TASK » Your response should be the complete listing, copied exactly.

DATA PROVIDED Start Marker

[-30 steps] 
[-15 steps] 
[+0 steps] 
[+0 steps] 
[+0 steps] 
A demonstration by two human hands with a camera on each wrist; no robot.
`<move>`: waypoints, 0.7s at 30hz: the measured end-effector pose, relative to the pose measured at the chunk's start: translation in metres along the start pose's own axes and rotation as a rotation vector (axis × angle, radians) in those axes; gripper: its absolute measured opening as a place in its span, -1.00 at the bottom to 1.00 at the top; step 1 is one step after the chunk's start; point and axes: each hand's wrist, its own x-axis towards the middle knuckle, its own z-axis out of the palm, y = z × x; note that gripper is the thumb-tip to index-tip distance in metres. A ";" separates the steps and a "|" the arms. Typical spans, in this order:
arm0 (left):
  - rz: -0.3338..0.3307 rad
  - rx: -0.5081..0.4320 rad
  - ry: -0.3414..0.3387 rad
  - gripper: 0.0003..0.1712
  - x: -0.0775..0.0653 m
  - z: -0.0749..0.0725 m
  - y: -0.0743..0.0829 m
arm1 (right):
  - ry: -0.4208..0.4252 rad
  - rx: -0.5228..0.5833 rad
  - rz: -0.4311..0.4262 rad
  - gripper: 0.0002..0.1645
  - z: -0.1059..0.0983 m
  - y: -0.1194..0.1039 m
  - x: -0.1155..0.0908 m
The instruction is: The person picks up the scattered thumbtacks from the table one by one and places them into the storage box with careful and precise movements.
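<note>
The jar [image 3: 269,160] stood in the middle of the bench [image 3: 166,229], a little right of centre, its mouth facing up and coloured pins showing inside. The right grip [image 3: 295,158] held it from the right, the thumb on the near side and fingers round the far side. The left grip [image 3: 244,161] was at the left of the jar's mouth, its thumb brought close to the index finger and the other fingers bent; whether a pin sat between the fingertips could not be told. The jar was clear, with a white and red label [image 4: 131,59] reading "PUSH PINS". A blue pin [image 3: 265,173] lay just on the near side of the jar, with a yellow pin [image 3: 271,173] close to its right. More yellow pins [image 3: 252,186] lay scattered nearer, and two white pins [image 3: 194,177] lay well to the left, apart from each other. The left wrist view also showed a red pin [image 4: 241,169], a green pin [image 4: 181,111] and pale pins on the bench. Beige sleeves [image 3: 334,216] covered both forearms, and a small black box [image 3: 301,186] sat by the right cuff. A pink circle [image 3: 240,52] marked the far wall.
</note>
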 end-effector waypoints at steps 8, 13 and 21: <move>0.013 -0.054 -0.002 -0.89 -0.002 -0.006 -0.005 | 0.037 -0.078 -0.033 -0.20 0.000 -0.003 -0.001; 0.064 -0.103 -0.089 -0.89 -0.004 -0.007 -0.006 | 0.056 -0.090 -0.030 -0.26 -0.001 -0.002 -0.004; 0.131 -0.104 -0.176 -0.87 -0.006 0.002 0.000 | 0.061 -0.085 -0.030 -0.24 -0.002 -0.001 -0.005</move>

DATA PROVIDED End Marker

YOUR RESPONSE »
[-30 steps] 
[-15 steps] 
[+0 steps] 
[+0 steps] 
[+0 steps] 
A demonstration by two human hands with a camera on each wrist; no robot.
`<move>`: waypoints, 0.7s at 30hz: the measured end-effector pose, relative to the pose measured at the chunk's start: translation in metres along the start pose's own axes and rotation as a rotation vector (axis × angle, radians) in those axes; gripper: its absolute measured opening as a place in its span, -1.00 at the bottom to 1.00 at the top; step 1 is one step after the chunk's start; point and axes: each hand's wrist, its own x-axis towards the middle knuckle, its own z-axis out of the palm, y = z × x; note that gripper is the thumb-tip to index-tip distance in metres. A ";" separates the steps and a "|" the arms. Typical spans, in this order:
arm0 (left):
  - rz: -0.3338..0.3307 rad
  - rx: -0.5081..0.4320 rad
  - ry: -0.3414..0.3387 rad
  - gripper: 0.0003..0.1712
  - x: -0.0775..0.0653 m
  - z: -0.0749..0.0725 m
  - y: -0.0743..0.0829 m
arm1 (right):
  - ry: -0.4208..0.4252 rad
  - rx: -0.5228..0.5833 rad
  - rz: -0.4311..0.4262 rad
  - gripper: 0.0002..0.1645
  - z: -0.1059..0.0983 m
  - y: -0.1194..0.1039 m
  - x: -0.1155..0.0908 m
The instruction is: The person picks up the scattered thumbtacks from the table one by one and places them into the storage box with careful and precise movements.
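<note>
The jar [image 3: 269,160] stood in the middle of the bench [image 3: 166,229], a little right of centre, its mouth facing up and coloured pins showing inside. The right grip [image 3: 295,158] held it from the right, the thumb on the near side and fingers round the far side. The left grip [image 3: 244,161] was at the left of the jar's mouth, its thumb brought close to the index finger and the other fingers bent; whether a pin sat between the fingertips could not be told. The jar was clear, with a white and red label [image 4: 131,59] reading "PUSH PINS". A blue pin [image 3: 265,173] lay just on the near side of the jar, with a yellow pin [image 3: 271,173] close to its right. More yellow pins [image 3: 252,186] lay scattered nearer, and two white pins [image 3: 194,177] lay well to the left, apart from each other. The left wrist view also showed a red pin [image 4: 241,169], a green pin [image 4: 181,111] and pale pins on the bench. Beige sleeves [image 3: 334,216] covered both forearms, and a small black box [image 3: 301,186] sat by the right cuff. A pink circle [image 3: 240,52] marked the far wall.
</note>
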 end-effector waypoints at steps 8, 13 and 21: <move>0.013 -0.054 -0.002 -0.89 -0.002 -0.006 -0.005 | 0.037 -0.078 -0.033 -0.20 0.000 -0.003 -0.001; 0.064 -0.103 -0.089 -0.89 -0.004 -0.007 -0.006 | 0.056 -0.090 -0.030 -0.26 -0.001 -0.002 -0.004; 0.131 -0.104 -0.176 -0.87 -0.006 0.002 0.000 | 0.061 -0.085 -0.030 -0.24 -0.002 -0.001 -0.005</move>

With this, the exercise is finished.